(Task directions) The answer must consist solely of the lines below starting at the one containing "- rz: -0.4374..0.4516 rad" and ending at the one containing "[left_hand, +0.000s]", repeated exactly, with both ends included and all pictures omitted.

(Given entries)

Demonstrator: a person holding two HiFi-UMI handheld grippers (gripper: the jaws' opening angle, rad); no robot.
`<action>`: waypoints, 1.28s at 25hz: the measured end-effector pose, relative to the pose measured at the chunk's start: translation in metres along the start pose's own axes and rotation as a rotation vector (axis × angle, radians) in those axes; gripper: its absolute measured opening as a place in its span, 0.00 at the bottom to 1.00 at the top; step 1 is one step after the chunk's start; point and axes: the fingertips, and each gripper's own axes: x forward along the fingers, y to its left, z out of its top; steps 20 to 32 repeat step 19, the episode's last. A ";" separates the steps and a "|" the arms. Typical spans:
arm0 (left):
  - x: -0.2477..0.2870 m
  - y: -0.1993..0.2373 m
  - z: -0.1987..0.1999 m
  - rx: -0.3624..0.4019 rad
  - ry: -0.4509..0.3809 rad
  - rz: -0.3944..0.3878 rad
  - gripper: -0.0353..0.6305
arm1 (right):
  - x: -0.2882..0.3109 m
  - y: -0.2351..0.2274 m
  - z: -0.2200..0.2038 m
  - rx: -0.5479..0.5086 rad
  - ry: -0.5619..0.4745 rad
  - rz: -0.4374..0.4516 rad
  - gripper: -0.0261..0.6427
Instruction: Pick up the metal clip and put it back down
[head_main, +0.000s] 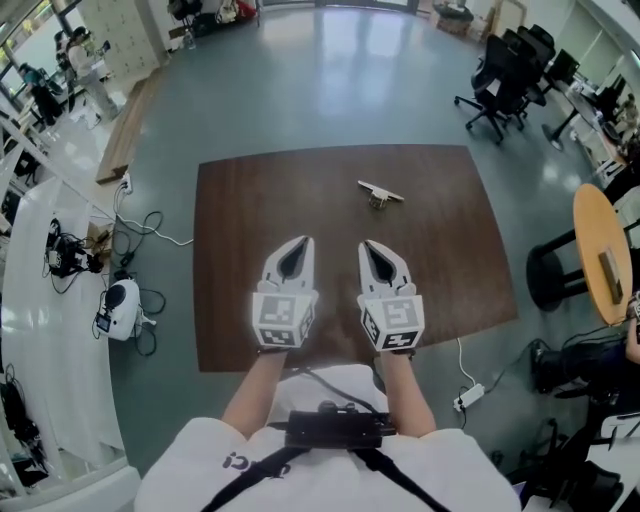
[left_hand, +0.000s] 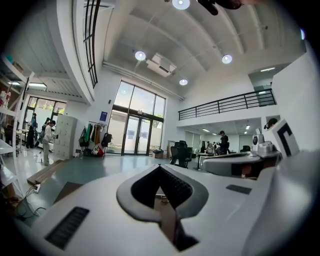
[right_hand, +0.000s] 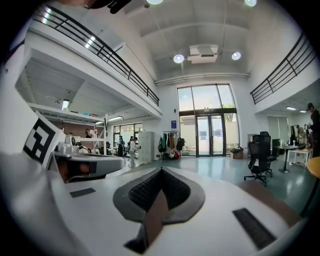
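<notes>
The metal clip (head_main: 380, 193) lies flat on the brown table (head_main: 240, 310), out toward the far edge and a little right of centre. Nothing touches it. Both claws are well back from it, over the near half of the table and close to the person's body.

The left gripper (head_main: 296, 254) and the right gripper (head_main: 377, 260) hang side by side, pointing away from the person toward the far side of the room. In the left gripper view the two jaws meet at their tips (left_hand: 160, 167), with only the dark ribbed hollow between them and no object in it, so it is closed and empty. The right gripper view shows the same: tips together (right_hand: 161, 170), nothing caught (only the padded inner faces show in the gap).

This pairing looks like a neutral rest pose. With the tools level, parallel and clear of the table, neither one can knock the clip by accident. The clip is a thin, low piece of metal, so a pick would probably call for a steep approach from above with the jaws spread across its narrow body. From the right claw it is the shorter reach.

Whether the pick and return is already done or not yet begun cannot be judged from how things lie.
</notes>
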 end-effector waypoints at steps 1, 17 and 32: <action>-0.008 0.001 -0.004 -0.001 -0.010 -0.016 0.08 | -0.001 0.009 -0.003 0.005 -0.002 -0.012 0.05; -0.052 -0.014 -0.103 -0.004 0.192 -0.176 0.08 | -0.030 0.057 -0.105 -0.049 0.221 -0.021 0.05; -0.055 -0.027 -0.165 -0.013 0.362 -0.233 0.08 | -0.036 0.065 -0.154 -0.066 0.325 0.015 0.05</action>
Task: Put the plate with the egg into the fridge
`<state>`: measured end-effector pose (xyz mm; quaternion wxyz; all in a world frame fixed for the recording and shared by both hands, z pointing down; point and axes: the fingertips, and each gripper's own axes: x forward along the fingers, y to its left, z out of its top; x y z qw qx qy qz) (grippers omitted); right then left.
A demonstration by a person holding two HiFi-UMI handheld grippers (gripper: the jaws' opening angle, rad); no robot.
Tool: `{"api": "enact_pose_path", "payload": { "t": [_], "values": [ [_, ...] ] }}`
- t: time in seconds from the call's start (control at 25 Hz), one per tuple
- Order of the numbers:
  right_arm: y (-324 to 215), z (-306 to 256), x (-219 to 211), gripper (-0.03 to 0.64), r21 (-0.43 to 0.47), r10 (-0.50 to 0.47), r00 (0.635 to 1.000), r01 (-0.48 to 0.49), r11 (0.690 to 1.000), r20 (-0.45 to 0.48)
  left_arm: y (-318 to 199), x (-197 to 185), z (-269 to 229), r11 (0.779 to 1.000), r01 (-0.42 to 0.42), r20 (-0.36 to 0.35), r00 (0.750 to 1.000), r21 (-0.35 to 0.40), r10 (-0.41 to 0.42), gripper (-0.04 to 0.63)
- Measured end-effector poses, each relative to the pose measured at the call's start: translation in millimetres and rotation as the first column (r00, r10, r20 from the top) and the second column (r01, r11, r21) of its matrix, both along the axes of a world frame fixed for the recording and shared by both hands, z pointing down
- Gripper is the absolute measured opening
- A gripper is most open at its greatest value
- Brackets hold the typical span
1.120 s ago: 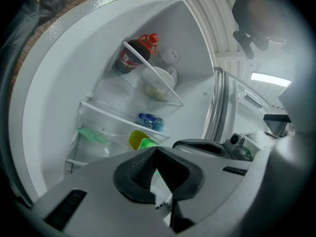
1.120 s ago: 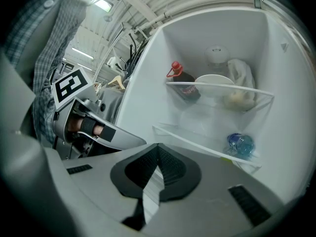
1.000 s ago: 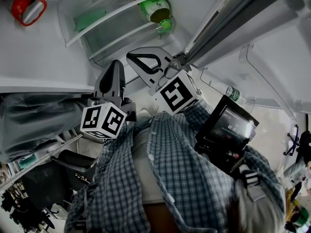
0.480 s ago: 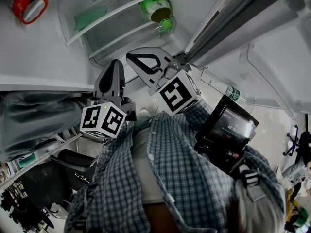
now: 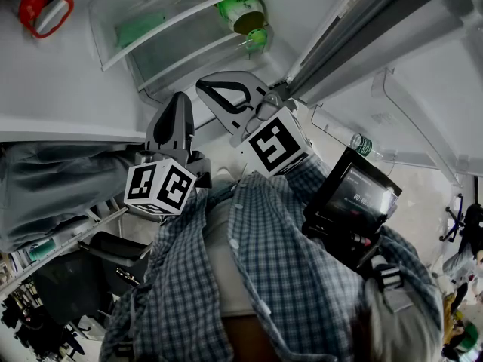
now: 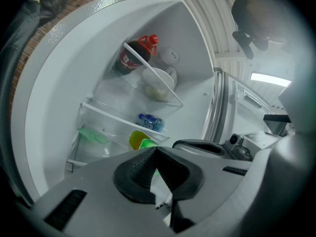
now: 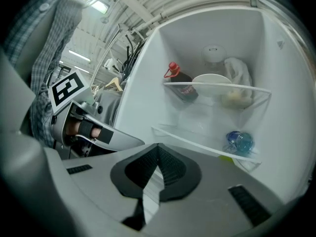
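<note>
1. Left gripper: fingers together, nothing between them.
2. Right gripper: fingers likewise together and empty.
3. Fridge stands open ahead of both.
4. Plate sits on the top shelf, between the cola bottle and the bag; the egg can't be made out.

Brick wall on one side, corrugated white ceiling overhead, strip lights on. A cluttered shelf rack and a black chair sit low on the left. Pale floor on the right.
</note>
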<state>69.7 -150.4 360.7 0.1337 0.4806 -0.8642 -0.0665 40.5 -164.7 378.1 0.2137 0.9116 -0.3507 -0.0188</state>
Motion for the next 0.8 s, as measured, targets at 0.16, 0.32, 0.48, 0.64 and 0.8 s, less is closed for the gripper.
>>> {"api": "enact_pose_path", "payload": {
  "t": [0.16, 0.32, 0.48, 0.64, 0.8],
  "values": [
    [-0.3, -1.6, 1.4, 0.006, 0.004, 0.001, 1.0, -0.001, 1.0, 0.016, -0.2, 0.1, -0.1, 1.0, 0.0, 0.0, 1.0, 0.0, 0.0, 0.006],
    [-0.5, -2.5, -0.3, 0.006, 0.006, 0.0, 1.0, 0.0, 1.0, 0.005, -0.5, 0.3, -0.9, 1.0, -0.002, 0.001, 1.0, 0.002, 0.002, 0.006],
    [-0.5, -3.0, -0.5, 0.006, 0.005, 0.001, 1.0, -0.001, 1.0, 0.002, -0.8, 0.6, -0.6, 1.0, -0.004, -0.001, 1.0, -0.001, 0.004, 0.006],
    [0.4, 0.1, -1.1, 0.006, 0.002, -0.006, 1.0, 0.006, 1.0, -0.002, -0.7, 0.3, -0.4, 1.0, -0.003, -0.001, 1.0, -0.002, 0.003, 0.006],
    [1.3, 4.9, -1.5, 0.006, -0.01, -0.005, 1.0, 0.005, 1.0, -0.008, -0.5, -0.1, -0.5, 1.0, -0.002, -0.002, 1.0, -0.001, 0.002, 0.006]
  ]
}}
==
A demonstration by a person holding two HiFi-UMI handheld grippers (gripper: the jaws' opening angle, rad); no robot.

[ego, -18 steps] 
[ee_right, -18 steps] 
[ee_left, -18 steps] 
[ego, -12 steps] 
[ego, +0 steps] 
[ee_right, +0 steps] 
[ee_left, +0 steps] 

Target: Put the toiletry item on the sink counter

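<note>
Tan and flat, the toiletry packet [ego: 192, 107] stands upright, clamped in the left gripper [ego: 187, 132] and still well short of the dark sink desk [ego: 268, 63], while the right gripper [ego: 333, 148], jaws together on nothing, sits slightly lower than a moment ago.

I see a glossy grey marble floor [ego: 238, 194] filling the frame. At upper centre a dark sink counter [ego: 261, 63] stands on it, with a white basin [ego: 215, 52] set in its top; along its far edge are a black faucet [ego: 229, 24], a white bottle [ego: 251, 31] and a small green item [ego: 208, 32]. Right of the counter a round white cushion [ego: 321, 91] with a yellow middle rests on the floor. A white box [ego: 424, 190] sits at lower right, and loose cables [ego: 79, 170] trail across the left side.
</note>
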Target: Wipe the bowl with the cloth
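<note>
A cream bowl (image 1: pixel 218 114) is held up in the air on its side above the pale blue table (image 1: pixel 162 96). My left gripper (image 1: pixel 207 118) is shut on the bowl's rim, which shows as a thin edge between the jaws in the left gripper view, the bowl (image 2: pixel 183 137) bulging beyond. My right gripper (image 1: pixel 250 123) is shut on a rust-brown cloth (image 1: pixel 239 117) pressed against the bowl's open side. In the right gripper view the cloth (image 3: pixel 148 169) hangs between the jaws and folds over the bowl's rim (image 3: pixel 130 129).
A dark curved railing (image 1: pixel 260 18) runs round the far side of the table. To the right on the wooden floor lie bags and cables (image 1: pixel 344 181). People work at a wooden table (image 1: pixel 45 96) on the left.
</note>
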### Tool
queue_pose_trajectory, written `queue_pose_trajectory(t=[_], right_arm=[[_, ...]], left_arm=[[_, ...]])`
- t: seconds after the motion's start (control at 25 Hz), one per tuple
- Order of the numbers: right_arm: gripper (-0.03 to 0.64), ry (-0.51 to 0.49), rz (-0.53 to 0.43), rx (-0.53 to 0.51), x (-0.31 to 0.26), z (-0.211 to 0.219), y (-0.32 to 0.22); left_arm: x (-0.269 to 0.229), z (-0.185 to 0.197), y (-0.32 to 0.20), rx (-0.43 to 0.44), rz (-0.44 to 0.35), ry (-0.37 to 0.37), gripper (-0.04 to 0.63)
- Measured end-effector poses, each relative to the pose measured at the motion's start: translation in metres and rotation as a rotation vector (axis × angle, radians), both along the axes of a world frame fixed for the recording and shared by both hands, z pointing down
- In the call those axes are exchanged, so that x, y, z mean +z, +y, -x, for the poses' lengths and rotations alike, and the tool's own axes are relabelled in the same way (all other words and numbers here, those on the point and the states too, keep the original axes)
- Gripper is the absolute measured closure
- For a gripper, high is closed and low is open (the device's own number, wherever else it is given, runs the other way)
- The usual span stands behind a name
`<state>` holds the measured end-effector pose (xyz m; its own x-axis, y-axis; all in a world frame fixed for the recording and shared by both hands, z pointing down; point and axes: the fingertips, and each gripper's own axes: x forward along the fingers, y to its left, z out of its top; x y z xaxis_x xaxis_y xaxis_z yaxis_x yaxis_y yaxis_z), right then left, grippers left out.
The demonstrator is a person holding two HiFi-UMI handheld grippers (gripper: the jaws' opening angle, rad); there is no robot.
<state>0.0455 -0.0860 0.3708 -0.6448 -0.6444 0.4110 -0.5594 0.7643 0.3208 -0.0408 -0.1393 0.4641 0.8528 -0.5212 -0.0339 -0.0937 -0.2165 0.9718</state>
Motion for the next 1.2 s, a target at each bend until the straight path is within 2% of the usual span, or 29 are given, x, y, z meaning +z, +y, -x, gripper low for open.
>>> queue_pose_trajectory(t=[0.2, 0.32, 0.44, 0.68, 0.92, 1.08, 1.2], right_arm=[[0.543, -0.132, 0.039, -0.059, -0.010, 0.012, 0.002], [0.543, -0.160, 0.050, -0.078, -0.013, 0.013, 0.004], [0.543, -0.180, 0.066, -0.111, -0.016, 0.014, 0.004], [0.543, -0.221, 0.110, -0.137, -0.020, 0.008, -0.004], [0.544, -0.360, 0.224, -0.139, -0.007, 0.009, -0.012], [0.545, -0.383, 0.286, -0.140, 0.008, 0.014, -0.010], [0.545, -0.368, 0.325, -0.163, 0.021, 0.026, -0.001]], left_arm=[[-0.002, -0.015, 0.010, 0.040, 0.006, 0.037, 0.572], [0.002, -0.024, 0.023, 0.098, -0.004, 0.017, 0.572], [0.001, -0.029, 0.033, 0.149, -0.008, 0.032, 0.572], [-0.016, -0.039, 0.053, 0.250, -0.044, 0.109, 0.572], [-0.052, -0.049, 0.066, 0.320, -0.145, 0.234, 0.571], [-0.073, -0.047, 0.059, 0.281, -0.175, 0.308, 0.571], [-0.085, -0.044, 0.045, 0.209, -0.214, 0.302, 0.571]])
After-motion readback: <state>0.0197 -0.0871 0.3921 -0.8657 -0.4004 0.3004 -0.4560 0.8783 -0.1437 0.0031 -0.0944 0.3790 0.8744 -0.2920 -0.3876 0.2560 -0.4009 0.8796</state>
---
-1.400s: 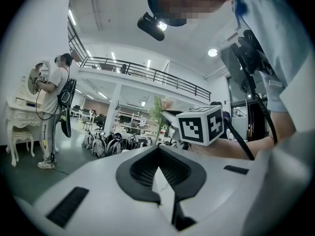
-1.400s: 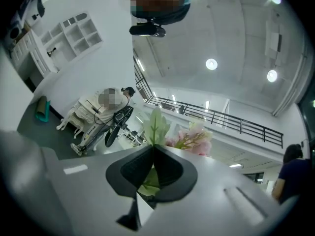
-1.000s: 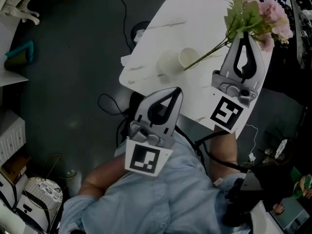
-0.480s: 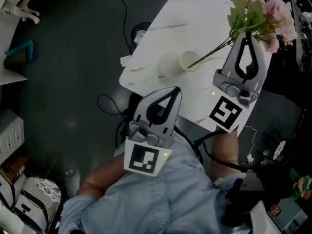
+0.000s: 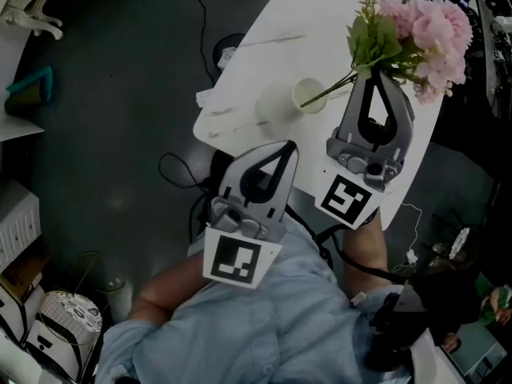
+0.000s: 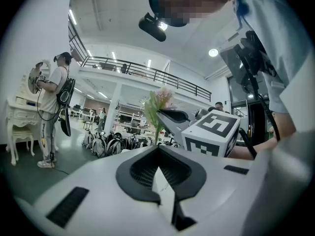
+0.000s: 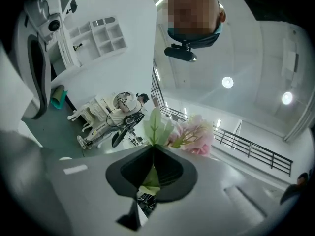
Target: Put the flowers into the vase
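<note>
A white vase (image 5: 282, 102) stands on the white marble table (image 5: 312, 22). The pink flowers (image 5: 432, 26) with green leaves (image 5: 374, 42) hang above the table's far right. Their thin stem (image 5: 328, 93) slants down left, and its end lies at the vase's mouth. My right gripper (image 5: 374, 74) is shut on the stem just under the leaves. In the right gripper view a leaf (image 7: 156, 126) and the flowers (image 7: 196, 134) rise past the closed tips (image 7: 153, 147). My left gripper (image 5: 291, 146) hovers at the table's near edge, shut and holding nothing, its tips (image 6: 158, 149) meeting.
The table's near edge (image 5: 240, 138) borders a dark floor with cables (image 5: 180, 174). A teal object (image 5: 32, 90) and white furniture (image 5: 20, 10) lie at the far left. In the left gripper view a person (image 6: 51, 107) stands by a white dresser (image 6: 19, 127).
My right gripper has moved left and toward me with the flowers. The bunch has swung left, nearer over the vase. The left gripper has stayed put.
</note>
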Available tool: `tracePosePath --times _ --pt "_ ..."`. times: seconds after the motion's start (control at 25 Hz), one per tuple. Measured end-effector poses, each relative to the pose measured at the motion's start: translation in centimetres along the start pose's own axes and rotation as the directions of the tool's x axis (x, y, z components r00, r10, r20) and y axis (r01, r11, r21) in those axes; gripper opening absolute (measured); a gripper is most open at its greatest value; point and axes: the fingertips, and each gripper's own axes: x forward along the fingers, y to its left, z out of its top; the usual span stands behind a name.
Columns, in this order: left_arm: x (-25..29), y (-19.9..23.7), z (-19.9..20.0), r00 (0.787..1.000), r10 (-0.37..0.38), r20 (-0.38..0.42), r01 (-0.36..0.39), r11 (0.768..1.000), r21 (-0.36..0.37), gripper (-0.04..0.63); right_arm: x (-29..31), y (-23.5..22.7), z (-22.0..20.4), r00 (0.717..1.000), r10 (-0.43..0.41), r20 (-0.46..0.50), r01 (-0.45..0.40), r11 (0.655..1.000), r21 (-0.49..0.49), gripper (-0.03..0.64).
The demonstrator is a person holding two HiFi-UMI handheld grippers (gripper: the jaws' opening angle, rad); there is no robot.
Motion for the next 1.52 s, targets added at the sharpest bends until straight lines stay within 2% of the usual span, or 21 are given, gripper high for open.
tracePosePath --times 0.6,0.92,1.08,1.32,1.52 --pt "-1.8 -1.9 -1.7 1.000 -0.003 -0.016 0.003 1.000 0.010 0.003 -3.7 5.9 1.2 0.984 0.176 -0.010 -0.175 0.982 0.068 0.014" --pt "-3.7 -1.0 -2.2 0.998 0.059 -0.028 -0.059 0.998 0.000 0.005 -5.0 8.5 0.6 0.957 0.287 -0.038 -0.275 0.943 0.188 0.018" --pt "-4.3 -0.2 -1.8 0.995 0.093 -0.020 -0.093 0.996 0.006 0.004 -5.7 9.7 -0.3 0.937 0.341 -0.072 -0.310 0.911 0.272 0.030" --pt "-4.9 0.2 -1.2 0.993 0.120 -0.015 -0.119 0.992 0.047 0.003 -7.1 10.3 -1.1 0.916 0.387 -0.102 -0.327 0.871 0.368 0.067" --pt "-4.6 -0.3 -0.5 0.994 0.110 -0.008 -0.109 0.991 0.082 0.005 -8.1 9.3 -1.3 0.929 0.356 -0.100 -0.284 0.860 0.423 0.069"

(Problem solution)
  - rz: -0.4374..0.4516 rad
  - gripper: -0.0261..0.6427
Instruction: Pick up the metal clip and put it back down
[head_main, +0.000s] 
[left_hand, +0.000s] 

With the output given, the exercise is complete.